Overview
Benchmarking helps you evaluate model performance on:
Molecular optimization tasks
Property prediction accuracy
Generation diversity and validity
Oracle efficiency
This guide covers metrics, evaluation workflows, and result analysis.
Optimization Metrics
Top-K Scores
Track the average scores of top-performing molecules:
from chemlactica.mol_opt.metrics import top_auc
# Calculate Top-100 AUC
auc_score = top_auc(
buffer = oracle.mol_buffer,
top_n = 100 ,
finish = oracle.finish,
freq_log = 100 ,
max_oracle_calls = 1000
)
Metrics tracked:
Top-1 : Best scoring molecule
Top-10 : Average of 10 best molecules
Top-100 : Average of 100 best molecules
AUC : Area under the curve for top-N scores over time
Logging During Optimization
The oracle’s log_intermediate() method tracks progress:
def log_intermediate ( self ):
scores = [v[ 0 ] for v in self .mol_buffer.values()][ - self .max_oracle_calls:]
scores_sorted = sorted (scores, reverse = True )[: 100 ]

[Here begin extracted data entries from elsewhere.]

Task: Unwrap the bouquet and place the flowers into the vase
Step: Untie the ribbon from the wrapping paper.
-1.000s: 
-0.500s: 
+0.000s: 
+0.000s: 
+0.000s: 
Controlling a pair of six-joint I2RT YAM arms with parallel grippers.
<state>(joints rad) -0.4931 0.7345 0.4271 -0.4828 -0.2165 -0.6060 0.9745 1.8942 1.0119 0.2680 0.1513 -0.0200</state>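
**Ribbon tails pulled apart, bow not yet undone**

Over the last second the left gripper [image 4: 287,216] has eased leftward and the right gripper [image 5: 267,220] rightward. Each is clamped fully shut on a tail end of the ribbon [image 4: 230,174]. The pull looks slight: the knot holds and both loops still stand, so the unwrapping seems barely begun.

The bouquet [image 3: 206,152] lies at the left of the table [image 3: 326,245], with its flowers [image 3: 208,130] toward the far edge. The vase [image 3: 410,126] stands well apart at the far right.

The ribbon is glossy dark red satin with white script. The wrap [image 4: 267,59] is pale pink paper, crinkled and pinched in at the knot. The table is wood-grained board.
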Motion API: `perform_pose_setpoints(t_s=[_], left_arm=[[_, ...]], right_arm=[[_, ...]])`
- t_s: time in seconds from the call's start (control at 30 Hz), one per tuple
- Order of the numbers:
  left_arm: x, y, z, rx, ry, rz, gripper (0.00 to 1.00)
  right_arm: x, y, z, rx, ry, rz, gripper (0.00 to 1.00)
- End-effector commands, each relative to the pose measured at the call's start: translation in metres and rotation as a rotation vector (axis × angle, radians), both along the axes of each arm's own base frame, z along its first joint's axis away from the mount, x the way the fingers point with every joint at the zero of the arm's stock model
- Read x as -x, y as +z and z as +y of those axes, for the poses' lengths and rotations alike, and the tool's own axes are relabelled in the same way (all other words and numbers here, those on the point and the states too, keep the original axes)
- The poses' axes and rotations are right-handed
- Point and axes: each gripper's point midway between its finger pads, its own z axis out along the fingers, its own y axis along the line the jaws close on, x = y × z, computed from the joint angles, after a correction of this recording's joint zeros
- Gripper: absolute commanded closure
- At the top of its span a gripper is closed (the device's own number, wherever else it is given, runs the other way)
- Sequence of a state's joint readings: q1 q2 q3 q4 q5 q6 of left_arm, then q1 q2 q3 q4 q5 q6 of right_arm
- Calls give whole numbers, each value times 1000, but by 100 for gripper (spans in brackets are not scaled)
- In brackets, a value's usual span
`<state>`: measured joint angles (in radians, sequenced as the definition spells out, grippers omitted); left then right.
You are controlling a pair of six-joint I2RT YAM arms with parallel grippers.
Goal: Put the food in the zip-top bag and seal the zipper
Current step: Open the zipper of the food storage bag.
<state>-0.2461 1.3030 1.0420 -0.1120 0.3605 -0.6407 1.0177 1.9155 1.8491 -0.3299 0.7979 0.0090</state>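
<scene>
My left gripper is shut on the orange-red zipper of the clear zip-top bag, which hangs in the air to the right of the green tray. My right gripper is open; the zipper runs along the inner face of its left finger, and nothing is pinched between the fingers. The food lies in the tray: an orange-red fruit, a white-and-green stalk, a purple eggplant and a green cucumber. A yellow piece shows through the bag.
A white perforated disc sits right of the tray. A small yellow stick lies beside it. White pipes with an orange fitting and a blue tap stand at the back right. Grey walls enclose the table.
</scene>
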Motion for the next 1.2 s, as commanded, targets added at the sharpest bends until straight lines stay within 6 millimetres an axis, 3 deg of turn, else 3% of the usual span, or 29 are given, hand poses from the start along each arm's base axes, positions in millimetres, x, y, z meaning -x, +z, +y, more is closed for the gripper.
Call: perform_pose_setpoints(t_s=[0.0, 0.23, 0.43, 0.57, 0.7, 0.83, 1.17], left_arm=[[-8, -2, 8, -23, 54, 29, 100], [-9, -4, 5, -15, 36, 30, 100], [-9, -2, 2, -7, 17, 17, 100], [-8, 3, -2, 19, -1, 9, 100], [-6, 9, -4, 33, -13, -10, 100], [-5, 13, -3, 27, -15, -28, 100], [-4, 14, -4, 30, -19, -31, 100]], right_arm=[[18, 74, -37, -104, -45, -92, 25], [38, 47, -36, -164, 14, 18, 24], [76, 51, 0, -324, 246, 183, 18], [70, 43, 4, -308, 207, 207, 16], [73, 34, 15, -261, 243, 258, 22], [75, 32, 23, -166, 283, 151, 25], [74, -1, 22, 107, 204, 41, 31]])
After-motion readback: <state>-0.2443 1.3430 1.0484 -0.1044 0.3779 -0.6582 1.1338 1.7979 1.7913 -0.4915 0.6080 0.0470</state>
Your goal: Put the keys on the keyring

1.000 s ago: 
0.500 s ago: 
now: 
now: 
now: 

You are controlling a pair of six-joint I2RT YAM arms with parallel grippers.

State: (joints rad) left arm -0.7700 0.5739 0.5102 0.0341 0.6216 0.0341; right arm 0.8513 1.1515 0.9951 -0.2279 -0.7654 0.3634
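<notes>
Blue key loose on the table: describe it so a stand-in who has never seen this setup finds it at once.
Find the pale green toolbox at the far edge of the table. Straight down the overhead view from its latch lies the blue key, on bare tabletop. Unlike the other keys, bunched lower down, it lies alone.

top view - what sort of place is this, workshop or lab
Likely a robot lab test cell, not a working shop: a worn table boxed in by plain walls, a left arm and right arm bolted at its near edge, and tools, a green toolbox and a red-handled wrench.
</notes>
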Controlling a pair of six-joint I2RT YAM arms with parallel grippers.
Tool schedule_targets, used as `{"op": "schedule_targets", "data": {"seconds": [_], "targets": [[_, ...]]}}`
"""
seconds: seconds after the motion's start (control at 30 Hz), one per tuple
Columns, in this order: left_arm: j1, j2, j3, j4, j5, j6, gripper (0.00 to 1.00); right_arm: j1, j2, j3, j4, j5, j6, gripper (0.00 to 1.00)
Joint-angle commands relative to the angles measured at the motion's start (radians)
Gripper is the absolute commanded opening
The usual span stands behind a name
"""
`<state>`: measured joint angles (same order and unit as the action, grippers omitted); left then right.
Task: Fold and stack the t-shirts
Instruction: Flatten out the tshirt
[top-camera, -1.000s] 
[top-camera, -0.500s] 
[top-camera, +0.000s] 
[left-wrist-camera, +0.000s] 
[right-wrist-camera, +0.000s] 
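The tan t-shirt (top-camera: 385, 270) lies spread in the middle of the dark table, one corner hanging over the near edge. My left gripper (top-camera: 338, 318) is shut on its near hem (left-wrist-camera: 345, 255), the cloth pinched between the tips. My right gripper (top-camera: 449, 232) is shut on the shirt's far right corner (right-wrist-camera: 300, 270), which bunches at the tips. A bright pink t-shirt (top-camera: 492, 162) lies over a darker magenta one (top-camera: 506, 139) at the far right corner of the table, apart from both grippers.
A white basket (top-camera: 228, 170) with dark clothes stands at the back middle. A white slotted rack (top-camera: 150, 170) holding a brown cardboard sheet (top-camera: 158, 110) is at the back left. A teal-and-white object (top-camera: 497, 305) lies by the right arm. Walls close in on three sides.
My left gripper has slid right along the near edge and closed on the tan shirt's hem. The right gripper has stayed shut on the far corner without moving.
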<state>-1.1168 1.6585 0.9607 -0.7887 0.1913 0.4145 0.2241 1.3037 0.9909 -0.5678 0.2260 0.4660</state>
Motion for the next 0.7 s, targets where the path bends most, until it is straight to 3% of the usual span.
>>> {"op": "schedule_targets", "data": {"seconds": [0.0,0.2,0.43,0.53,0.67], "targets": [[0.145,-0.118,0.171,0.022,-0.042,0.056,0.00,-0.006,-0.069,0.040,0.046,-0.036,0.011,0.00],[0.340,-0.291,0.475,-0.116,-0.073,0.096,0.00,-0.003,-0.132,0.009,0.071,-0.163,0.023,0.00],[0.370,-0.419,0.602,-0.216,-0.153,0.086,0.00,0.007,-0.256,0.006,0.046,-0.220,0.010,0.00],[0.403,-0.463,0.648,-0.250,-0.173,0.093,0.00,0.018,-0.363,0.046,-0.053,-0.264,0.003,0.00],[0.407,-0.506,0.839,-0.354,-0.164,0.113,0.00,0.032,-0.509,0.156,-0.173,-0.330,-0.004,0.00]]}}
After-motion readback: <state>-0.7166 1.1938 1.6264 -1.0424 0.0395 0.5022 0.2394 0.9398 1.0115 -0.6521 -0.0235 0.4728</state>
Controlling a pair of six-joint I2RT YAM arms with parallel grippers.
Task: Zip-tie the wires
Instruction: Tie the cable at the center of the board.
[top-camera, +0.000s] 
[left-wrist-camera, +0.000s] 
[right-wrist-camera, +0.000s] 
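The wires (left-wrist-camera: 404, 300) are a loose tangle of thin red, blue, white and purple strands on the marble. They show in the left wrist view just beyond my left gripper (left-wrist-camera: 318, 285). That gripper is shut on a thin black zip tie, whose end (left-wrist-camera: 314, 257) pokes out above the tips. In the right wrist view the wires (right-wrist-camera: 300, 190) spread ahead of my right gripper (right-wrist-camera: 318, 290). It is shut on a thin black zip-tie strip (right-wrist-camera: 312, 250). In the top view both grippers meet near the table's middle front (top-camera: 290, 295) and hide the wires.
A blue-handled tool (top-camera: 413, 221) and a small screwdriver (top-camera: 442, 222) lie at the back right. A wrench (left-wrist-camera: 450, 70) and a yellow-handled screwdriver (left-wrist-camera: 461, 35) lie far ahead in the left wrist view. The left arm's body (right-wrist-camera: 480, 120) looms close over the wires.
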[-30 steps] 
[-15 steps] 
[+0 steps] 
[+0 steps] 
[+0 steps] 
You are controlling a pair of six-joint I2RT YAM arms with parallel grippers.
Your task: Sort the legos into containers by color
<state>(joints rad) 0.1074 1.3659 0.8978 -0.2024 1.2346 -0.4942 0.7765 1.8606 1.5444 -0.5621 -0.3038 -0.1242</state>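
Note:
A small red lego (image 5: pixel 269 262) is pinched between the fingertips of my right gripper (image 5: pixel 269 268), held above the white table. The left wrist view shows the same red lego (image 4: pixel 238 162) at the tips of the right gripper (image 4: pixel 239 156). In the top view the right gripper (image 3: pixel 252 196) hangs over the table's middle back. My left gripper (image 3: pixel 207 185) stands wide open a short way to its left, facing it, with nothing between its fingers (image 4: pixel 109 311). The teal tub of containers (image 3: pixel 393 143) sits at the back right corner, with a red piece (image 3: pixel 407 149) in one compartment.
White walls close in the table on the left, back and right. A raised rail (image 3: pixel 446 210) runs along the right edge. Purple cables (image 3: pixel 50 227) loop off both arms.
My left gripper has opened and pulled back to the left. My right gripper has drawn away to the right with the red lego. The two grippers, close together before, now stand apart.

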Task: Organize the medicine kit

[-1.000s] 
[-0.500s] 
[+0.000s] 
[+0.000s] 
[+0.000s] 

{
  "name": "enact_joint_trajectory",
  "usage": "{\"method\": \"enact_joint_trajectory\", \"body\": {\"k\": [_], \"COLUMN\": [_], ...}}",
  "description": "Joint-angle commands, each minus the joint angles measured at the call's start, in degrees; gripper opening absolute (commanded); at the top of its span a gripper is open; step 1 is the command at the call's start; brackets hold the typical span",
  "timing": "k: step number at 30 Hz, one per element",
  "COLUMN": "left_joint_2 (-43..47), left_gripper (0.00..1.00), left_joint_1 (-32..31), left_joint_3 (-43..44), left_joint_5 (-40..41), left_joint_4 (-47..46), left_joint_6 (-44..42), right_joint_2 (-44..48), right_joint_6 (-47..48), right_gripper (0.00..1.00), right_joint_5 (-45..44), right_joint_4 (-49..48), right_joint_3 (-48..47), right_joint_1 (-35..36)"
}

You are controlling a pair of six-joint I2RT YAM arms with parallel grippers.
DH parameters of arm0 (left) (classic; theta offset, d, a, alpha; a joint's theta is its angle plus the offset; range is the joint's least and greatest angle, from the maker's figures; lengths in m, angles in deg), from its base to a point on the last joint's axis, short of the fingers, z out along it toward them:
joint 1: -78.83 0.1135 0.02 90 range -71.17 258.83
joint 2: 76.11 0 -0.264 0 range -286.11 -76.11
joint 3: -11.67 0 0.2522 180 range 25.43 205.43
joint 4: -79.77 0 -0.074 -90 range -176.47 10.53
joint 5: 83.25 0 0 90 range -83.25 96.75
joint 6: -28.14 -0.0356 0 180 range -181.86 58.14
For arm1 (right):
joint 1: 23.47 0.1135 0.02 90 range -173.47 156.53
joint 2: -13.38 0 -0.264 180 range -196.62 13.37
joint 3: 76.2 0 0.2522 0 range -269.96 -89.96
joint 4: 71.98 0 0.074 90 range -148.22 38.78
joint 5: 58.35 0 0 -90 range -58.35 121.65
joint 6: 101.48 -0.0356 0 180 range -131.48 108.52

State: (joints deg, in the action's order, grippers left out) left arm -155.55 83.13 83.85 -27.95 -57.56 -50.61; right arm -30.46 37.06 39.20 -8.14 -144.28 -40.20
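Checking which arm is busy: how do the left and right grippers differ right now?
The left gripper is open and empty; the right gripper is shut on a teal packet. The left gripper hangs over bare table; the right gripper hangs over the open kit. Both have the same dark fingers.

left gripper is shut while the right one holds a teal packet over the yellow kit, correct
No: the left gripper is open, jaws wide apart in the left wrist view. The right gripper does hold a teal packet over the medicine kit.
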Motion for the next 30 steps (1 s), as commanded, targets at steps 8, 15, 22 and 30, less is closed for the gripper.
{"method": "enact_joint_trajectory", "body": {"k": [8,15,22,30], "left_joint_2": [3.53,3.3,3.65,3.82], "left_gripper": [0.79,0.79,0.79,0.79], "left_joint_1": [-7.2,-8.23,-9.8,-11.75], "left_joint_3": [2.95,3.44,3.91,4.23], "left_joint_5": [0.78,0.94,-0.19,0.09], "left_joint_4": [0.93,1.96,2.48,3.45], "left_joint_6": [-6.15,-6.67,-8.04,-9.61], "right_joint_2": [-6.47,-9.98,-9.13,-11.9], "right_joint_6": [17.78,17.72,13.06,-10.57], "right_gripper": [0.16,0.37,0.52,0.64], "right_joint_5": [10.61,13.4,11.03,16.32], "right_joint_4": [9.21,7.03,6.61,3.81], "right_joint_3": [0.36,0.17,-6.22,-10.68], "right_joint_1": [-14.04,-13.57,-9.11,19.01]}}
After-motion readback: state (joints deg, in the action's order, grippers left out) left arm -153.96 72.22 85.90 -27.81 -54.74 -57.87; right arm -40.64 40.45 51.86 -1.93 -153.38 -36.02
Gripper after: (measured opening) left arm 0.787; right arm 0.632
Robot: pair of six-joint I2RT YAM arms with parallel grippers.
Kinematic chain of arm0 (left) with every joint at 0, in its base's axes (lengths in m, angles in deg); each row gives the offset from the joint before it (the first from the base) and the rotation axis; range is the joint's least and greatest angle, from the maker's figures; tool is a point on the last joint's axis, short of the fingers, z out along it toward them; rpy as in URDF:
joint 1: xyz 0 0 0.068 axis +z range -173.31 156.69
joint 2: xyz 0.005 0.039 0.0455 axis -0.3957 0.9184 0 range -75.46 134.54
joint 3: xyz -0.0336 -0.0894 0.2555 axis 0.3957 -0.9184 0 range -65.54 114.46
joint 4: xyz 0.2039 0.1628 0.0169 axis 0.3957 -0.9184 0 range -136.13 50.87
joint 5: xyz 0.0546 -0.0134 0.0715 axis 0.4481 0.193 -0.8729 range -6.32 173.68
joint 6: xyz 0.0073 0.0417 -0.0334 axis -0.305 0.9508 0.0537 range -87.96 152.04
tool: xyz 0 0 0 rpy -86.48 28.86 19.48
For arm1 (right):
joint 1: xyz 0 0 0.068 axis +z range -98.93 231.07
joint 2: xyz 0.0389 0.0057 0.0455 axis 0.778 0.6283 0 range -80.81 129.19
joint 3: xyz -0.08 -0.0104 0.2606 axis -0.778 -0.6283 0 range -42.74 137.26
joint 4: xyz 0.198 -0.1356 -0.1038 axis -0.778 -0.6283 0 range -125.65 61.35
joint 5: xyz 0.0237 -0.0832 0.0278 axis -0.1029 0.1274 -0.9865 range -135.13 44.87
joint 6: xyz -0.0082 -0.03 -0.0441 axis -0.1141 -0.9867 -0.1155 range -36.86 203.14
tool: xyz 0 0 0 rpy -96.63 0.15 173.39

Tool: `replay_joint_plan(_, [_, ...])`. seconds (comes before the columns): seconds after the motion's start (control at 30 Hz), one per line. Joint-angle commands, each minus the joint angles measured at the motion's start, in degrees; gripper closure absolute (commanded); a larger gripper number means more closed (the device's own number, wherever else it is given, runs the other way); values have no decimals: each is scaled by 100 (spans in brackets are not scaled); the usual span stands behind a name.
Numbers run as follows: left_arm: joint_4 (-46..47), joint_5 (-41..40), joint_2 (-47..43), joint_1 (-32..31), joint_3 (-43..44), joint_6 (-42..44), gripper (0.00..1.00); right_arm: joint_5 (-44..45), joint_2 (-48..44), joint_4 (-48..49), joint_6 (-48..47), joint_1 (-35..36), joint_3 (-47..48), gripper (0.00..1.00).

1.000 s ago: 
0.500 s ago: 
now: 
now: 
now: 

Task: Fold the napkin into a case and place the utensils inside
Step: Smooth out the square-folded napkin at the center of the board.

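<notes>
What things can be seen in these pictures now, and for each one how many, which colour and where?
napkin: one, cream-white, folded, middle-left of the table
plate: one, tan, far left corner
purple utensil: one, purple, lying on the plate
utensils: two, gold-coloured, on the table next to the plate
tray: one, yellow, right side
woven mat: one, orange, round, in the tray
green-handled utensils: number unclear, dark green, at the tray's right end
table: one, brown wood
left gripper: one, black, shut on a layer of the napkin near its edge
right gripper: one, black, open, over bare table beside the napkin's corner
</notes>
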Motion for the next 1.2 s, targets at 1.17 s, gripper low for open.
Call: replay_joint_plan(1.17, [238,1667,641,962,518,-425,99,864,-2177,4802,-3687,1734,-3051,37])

n_calls = len ( self .mol_buffer)
score_avg_top1 = np.max(scores_sorted)
score_avg_top10 = np.mean(scores_sorted[: 10 ])
score_avg_top100 = np.mean(scores_sorted)
print ( f " { n_calls } / { self .max_oracle_calls } | " ,
f 'avg_top1: { score_avg_top1 :.3f} | '
f 'avg_top10: { score_avg_top10 :.3f} | '
f 'avg_top100: { score_avg_top100 :.3f} ' )
Example output:
100/1000 | avg_top1: 156.432 | avg_top10: 142.156 | avg_top100: 128.743
200/1000 | avg_top1: 178.921 | avg_top10: 165.234 | avg_top100: 151.892
Diversity Metrics
Internal Diversity
Measure molecular diversity using Tanimoto similarity:
from chemlactica.mol_opt.metrics import internal_diversity
from rdkit.Chem import AllChem
import numpy as np
# Generate fingerprints
fingerprints = np.array([
AllChem.GetMorganFingerprintAsBitVect(mol, 2 , nBits = 2048 )
for mol in molecules
])
# Calculate diversity
diversity = internal_diversity(
molecule_fingerprints = fingerprints,
device = 'cpu' ,
fp_type = 'morgan' ,
p = 1
)
print ( f "Internal diversity: { diversity :.3f} " )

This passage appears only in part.